The telephone network is used by almost every person in the modern world. With the rise of Internet access to the PSTN, the telephone network today is rife with telephone spam and scams. Spam calls are significant annoyances for telephone users, unlike email spam, spam calls demand immediate attention. They are not only significant annoyances but also result in significant financial losses in the economy. According to complaint data from the FTC, complaints on illegal calls have made record numbers in recent years. Americans lose billions to fraud due to malicious telephone communication, despite various efforts to subdue telephone spam, scam, and robocalls.

In this dissertation, a study of what causes the users to fall victim to telephone scams is presented, and it demonstrates that impersonation is at the heart of the problem.
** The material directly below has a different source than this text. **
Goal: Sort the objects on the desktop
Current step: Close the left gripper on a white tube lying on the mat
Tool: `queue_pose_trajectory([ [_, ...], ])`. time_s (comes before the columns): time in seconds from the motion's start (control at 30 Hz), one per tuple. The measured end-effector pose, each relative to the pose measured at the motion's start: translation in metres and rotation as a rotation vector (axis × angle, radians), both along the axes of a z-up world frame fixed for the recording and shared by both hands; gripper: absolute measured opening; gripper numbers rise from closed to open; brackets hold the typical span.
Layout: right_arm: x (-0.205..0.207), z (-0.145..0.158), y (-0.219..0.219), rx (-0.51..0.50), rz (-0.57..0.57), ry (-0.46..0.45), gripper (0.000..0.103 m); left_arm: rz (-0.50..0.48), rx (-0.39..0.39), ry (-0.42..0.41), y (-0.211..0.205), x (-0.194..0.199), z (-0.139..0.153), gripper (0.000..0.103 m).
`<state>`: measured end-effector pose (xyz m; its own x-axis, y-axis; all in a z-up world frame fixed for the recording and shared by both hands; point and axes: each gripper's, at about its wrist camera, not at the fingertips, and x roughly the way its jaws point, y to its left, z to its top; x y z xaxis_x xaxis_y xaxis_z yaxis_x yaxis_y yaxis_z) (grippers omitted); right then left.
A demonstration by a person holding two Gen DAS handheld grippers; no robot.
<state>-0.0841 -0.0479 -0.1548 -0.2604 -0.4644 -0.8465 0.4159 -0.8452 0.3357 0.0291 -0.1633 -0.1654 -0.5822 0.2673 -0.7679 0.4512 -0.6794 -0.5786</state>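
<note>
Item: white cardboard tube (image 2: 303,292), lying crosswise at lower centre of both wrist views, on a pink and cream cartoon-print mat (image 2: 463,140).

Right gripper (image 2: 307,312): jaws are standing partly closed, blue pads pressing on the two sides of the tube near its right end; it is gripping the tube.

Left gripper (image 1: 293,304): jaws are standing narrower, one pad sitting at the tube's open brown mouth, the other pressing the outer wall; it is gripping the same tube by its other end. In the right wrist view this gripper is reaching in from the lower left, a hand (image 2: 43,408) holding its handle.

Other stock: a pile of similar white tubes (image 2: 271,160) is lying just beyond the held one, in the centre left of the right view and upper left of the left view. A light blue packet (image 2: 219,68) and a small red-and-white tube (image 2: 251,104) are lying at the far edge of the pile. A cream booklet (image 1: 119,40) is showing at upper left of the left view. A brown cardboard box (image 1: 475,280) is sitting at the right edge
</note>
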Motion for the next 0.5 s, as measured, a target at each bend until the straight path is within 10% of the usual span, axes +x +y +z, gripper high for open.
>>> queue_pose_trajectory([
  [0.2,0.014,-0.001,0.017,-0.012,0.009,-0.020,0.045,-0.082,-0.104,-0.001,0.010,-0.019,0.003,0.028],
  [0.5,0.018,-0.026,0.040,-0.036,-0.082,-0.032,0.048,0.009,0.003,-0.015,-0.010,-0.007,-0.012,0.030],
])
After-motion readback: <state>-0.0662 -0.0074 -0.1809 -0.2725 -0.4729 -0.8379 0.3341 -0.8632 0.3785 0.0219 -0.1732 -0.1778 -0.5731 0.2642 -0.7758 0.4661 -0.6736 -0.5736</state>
Most solutions today primarily rely on gathering offending caller IDs, however, they do not work effectively when the caller ID has been spoofed. Due to a lack of authentication in the PSTN caller ID transmission scheme, fraudsters can manipulate the caller ID to impersonate a trusted entity and further a variety of scams. To provide a solution to this fundamental problem, a novel architecture and method to authenticate the transmission of the caller ID is proposed. The solution enables the possibility of a security indicator which can provide an early warning to help users stay vigilant against telephone impersonation scams, as well as provide a foundation for existing and future defenses to stop unwanted telephone communication based on the caller ID information.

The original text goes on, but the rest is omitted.